Per questo dico: Catanzaro, ascolta la voce che proviene dalla storia del tuo Vescovo! Oggi le due realtà vogliono ascoltare alcune indicazioni del passato che è diventato presente e poi sarà futuro, provenienti dalla storia di San Vitaliano che così mi sembra parli a tutti: cittadini, devoti, amministratori, tutti cittadini del Meridione. Non perdiamo questa religiosità e fede popolare. Catanzaro, ascolta la voce che proviene dalla storia del tuo Vescovo. Vale la pena di ricordare, che, nel 1311, Pietro Ruffo, conte di Catanzaro, edificò una cappella in cattedrale, per riporvi le reliquie del nostro Santo, dalle quali trasudava la manna. Un fatto di sapore biblico, in particolare la prossimità di Dio al suo popolo nei tremendi momenti di deserto e lungo il cammino verso la terra promessa. Ed a noi che cosa ricorda la manna che trasuda. A quali deserti sociali ci invita a portare aiuto? Che cosa facciamo per i soggetti più deboli della nostra collettività?

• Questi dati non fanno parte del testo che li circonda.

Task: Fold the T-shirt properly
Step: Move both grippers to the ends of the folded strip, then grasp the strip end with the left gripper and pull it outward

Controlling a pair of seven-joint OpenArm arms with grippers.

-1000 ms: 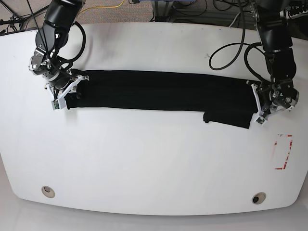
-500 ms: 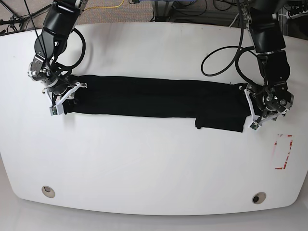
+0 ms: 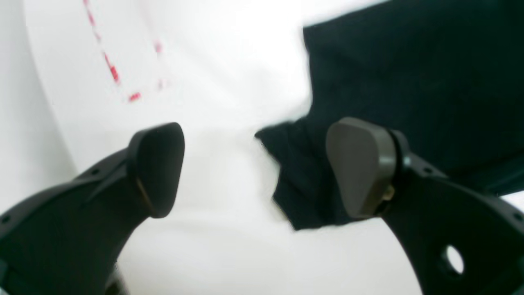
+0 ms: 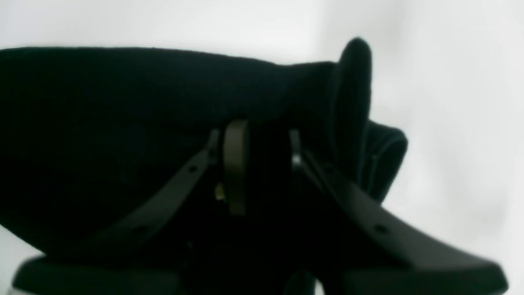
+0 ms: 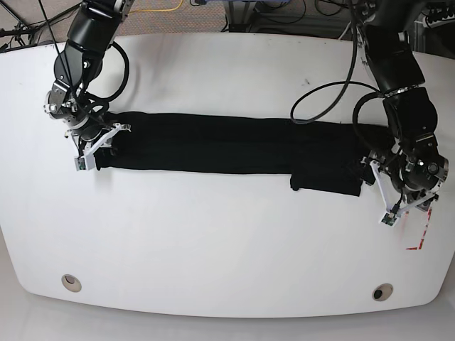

Quale cultura offriamo a questa città arida? E quale “manna”offriamo ai nostri -troppi- poveri assoluti, coloro che non raggiungono neppure quei livelli ritenuti minimi per la sopravvivenza?

Catanzaro, ascolta la voce che proviene dalla storia del tuo Vescovo: San Vitaliano ci invita a ritrovare la “via”giusta in questo difficile momento, ci invita a renderci conto che la vera città siamo noi ed a considerare la città terrena come metafora del nostro cammino verso la patria del cielo. Ci invita, ancora, a guardare la storia della nostra città (come quella universale) partendo dal basso, dai poveri, dai semplici, dagli impotenti. Così si costruisce l’amicizia civica e si combatte l’ansia di sicurezza  tessendodialogo, fraternità, amicizia, e seminando grani e scintille di spiritualità che la Chiesa offre. Senza spiritualità la città si riduce a deserto, a luogo senza luce, senza poesia, e senza speranza. Possa allora San Vitaliano rischiarare della sua luce il nostro cammino lungo questa strada impervia, stretta, piena di ostacoli eppure unica e sola da percorrere nel cammino verso il futuro.